• [WORK REQUEST] Read through the entries below and return each line with the word "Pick".

• [INPUT]

BEGIN

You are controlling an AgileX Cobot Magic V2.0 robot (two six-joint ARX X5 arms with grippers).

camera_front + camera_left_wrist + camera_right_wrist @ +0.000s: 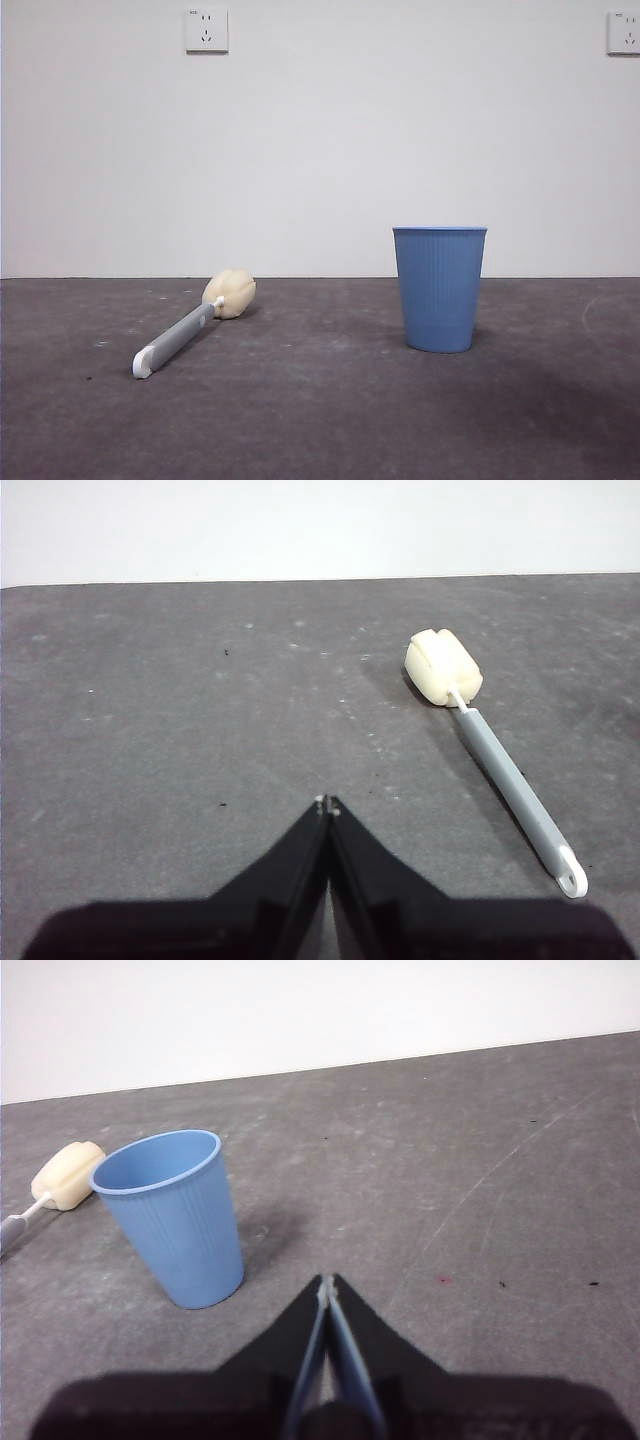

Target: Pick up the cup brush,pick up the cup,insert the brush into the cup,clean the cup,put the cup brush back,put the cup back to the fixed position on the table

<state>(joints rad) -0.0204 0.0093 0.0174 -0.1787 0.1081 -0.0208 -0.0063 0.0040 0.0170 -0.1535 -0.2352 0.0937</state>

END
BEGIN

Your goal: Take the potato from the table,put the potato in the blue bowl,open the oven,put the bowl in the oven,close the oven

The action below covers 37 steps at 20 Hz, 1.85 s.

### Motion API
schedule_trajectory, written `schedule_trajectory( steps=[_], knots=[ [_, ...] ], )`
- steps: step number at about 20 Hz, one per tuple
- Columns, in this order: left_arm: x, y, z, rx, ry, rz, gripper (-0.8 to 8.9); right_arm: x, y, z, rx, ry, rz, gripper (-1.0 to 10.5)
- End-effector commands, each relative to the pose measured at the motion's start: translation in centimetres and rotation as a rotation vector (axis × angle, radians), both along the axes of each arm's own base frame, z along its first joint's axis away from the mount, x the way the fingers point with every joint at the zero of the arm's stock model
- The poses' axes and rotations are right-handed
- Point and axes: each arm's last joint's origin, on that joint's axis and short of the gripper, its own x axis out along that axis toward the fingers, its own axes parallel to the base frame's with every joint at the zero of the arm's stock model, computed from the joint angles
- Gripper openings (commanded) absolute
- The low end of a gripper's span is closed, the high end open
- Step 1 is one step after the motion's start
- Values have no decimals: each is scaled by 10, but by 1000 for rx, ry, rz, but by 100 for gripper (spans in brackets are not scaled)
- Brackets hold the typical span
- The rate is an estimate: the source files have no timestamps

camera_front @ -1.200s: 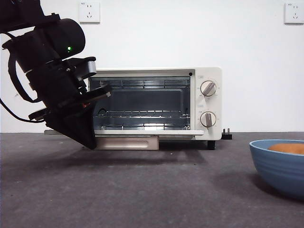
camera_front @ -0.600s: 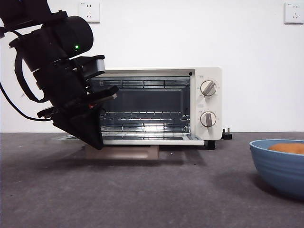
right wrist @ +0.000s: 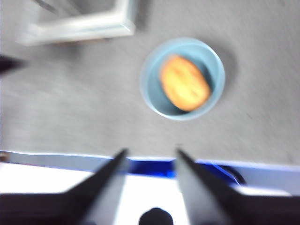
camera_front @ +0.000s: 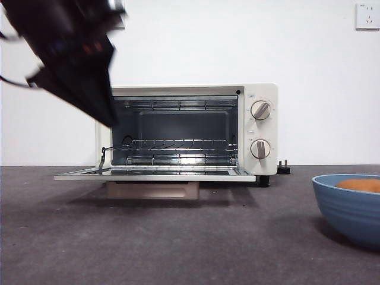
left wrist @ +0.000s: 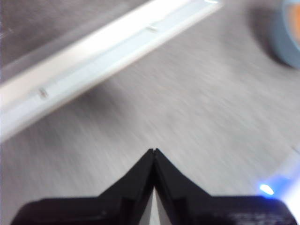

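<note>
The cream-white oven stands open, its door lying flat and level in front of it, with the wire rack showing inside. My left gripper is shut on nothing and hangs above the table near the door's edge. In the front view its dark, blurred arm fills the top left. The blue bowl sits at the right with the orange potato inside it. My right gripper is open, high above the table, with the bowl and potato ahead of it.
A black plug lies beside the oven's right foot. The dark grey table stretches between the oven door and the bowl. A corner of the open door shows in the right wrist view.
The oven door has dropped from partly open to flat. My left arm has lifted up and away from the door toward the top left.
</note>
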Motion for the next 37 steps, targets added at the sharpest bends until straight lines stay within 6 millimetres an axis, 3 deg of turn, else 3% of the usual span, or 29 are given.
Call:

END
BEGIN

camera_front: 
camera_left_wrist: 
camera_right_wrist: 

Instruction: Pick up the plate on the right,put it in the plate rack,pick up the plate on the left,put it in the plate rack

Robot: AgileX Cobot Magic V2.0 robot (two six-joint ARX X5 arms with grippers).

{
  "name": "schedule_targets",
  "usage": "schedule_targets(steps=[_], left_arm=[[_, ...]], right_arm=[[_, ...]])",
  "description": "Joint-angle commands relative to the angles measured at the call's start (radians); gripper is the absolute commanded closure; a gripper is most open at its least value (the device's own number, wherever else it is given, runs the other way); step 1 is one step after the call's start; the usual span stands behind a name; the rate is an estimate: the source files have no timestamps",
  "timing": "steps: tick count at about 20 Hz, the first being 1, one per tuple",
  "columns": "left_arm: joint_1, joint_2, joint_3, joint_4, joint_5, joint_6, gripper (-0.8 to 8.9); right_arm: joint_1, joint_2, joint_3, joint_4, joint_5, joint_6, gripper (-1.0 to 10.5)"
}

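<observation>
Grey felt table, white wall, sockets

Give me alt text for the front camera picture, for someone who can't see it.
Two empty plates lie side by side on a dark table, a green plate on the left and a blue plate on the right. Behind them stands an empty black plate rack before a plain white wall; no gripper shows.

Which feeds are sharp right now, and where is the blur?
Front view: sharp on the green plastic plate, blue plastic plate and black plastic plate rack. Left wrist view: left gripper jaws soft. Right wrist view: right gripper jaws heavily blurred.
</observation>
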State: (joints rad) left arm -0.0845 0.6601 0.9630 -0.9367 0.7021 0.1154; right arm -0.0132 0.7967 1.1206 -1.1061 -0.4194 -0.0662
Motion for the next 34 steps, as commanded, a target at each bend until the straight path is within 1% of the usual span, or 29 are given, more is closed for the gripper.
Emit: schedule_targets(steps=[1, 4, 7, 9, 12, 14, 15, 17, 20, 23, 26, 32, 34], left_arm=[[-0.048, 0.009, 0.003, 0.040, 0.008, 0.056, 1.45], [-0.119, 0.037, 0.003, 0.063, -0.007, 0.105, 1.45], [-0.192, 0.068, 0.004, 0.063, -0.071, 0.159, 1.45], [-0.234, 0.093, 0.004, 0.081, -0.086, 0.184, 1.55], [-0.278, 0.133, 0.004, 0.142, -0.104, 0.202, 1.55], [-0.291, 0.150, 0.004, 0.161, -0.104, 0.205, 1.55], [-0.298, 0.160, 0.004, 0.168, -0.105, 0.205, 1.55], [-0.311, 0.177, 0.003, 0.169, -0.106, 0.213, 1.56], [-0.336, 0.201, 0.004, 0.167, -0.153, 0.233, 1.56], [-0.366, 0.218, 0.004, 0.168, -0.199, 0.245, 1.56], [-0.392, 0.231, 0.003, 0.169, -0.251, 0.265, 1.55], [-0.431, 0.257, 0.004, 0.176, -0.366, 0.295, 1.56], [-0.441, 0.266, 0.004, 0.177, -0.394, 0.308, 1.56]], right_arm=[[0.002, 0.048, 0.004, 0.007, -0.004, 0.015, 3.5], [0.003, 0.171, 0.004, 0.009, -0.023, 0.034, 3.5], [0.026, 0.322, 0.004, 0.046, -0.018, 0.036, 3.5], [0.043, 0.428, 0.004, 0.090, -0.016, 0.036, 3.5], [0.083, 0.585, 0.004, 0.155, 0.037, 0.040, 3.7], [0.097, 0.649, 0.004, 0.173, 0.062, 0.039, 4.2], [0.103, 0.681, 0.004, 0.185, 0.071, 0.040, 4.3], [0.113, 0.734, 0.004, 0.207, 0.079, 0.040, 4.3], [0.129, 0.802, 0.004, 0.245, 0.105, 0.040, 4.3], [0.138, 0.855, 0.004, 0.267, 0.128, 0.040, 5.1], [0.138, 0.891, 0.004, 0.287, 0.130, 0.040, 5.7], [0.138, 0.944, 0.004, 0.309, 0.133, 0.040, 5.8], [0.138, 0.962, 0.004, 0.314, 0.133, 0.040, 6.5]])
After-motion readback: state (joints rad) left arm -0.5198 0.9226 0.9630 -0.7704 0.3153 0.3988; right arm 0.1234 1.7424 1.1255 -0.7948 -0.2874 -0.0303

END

• [SOLUTION FOR THIS EXERCISE]
Target: Pick up the cup brush,pick up the cup,insert the brush into the cup,clean the cup,put the cup brush back,put the cup back to the fixed position on the table
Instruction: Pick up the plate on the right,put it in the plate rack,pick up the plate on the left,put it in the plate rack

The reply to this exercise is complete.